WHAT YOU ARE ASKED TO DO: Copy the data below exactly. Any pictures in it should be omitted.
DATA BLOCK Block Start
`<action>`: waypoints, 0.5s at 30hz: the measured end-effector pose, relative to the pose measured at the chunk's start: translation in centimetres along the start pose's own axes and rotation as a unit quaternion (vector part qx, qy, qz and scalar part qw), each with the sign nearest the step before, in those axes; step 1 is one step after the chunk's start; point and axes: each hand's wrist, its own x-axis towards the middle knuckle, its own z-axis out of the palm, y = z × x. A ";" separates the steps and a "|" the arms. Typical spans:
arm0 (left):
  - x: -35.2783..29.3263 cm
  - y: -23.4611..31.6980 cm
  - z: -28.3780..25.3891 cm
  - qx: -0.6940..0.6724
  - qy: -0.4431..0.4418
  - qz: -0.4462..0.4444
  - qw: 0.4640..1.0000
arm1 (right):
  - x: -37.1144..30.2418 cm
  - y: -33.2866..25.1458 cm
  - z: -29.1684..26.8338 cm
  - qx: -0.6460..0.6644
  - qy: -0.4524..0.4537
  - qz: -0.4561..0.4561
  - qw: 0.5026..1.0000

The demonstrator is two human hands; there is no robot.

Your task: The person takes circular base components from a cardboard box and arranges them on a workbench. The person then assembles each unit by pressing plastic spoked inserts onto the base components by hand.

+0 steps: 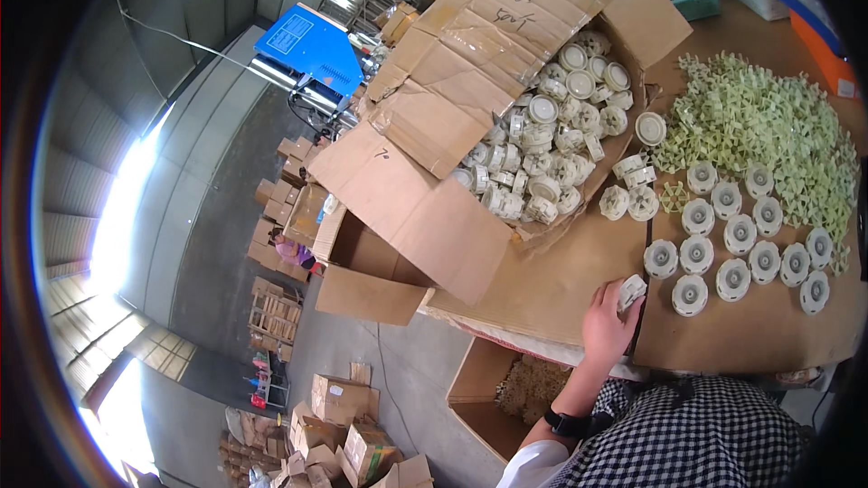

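A white part (632, 292) was pinched in the left hand (608, 325), fingers (601, 296) curled closed around it; laid-out discs (740, 234) were ranged rightward.

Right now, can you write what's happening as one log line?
left hand: holding white part | right hand: out of frame | white discs: spread near green heap | open carton: holds piled parts

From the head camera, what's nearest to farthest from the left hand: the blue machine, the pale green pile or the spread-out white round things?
1. Spread-out white round things: just right of the left hand.
2. Pale green pile: mostly beyond them, upper right.
3. Blue machine: farthest, away from the table, upper left.
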 end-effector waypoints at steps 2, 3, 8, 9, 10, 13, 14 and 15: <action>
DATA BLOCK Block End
TASK OUTPUT:
`<action>`: waypoints, 0.5s at 30hz: the measured end-effector pose, relative to the pose measured at the chunk's start: translation in centimetres along the start pose's own axes and rotation as a unit quaternion (vector part qx, qy, qz and scalar part qw), each with the sign nearest the step before, in those axes; step 1 is one step after the chunk's start; point and axes: each hand's wrist, its own x-axis towards the middle knuckle, its own z-axis out of the palm, y = z × x. A ";" separates the steps and a "|" the arms. Typical spans:
arm0 (left):
  - x: -35.2783..29.3263 cm
  - y: -23.4611..31.6980 cm
  - z: -28.3780..25.3891 cm
  - qx: -0.6940..0.6724
  - qy: -0.4431..0.4418
  - qz: -0.4462..0.4444
  - qw: 0.4640..1.0000
arm1 (right):
  - x: -37.1144..30.2418 cm
  - y: -33.2866..25.1458 cm
  - z: -29.1684..26.8338 cm
  - qx: -0.6460..0.6644
  - qy: -0.4524..0.4537
  - qz: -0.4561..0.4561
  - qw: 0.5026..1.0000

The demonstrator is two human hands; there is no robot.

Your task: The person takes circular base components from a cardboard box and arranges them on a workbench. The person then assembles each unit by pressing plastic spoked inserts onto the base components by hand.

+0 steps: 

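A white part (632, 292) was pinched in the left hand (608, 325), fingers (601, 296) curled closed around it; laid-out discs (740, 234) were ranged rightward.

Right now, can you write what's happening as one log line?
left hand: holding white part | right hand: out of frame | white discs: spread near green heap | open carton: holds piled parts

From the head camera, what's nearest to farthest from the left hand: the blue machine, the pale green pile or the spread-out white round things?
1. Spread-out white round things: just right of the left hand.
2. Pale green pile: mostly beyond them, upper right.
3. Blue machine: farthest, away from the table, upper left.
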 end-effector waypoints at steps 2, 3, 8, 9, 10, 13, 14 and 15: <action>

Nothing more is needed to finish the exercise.